Ce service permet également d’avoir un retour en temps réel sur les accidents du travail et les maladies professionnelles reconnus qui auront une incidence sur les taux des prochaines cotisations, de connaître le nombre de jours d’arrêt de travail prescrits et de gérer au mieux la sinistralité.

Ce service propose enfin des éléments d’information sur la nouvelle tarification ainsi que les barèmes des coûts moyens par secteur d’activité.

En somme, le compte AT-MP offre aux employeurs une visibilité plus complète sur leurs risques professionnels, leur permettant ainsi d’agir plus efficacement et rapidement dans le domaine de la prévention.

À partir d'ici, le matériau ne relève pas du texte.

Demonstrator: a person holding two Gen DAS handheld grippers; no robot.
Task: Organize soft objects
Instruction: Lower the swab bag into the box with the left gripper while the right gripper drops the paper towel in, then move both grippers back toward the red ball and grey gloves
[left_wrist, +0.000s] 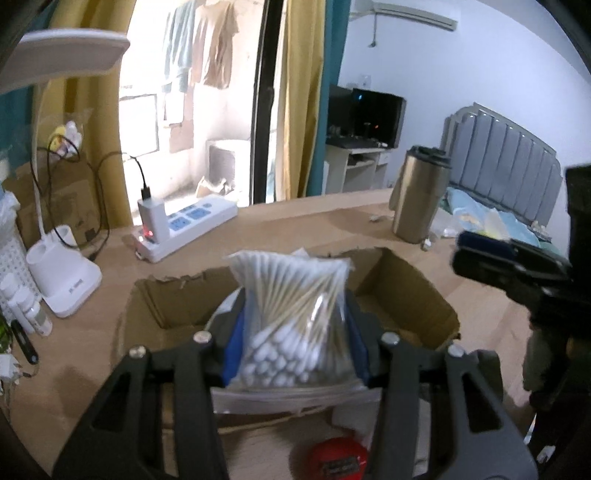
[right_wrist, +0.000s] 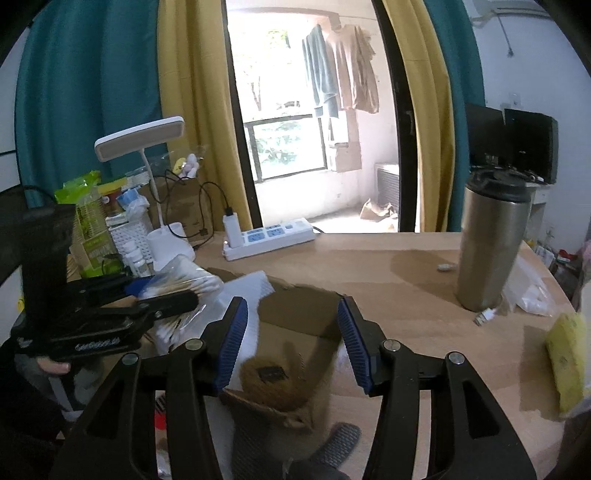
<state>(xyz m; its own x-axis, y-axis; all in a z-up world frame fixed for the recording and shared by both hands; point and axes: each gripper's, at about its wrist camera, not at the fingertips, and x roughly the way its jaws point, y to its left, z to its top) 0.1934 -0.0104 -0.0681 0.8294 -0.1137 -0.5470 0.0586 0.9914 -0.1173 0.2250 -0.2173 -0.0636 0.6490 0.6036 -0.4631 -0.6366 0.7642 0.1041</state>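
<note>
My left gripper (left_wrist: 293, 332) is shut on a clear bag of cotton swabs (left_wrist: 295, 310) and holds it over an open cardboard box (left_wrist: 406, 291) on the wooden table. In the right wrist view the left gripper (right_wrist: 162, 295) and the bag of cotton swabs (right_wrist: 192, 284) show at the left, above the box's left side. My right gripper (right_wrist: 291, 332) is open and empty, above the cardboard box (right_wrist: 295, 321). It shows in the left wrist view (left_wrist: 517, 266) at the right edge. A yellow soft pack (right_wrist: 565, 365) lies at the table's right.
A steel tumbler (right_wrist: 491, 243) stands at the back right. A white power strip (right_wrist: 269, 238) with a charger and a white desk lamp (right_wrist: 162, 240) stand at the back left, beside a white basket (right_wrist: 129, 236) of small items. A red object (left_wrist: 338, 458) lies near me.
</note>
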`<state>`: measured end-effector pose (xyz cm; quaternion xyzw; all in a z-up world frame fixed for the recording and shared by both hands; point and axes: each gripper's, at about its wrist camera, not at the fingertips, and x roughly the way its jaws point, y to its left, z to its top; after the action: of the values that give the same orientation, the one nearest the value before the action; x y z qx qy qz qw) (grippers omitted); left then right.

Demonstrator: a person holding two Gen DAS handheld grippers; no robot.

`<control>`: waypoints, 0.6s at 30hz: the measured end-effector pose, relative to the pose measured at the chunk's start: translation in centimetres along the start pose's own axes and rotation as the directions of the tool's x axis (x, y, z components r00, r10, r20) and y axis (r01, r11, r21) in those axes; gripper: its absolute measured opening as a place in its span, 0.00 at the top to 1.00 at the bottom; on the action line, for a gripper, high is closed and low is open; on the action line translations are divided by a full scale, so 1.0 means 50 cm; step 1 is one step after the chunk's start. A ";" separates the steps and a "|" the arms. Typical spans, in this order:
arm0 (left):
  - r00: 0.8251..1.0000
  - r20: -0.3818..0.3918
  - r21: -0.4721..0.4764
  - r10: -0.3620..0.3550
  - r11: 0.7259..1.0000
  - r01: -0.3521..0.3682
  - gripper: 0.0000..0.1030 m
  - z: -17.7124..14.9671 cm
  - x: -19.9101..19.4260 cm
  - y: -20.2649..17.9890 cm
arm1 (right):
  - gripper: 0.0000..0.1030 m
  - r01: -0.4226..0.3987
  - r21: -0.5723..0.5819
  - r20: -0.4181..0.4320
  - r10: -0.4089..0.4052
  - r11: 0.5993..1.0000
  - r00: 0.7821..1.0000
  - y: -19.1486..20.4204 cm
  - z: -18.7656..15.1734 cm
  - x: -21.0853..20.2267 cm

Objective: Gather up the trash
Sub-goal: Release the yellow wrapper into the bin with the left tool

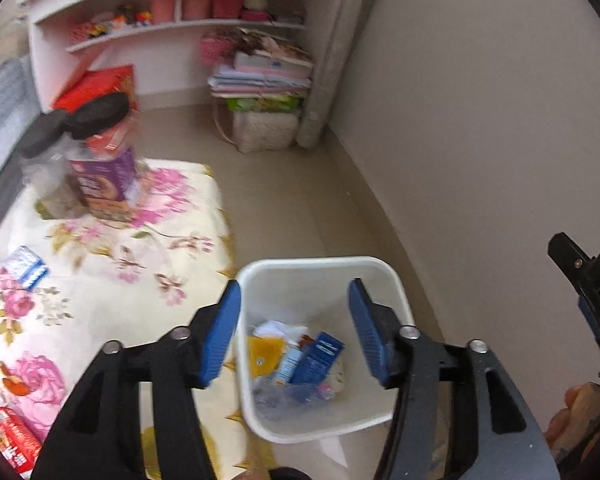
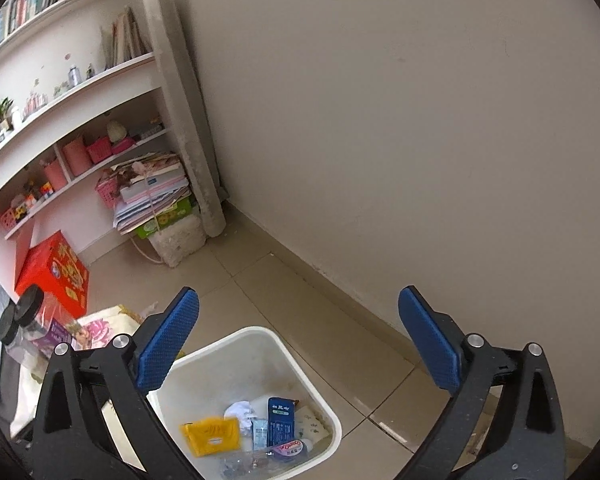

Depuis son ouverture, en avril 2011, le service connaît une croissance exponentielle (+ 600 % sur les 12 derniers mois). Au 30 avril 2015, la quasi-totalité des établissements qui comptent plus de 150 salariés – et qui font donc l’objet d’une tarification individuelle – ont ouvert un compte AT-MP (5).

Mode de tarification

Nombre de SIRET

Adhérent compte AT-MP

Taux d’adhésion

Collective

2 001 864

369 463

18 %

Mixte

120 271

92 655

77 %

Individuelle

110 283

107 708

98 %

Total général

2 232 418

569 826

26 %

Modifications des tableaux de maladies professionnelles intervenues en 2014

Un décret n° 2014-605 du 6 juin 2014 a modifié le tableau de maladies professionnelles n° 40 annexé au code de la sécurité sociale, qui est relatif aux maladies dues aux bacilles tuberculeux et à certaines mycobactéries atypiques. Ce décret a révisé et complété le paragraphe B de ce tableau, pour ce qui concerne la désignation des maladies et les examens médicaux complémentaires à réaliser pour confirmer le diagnostic.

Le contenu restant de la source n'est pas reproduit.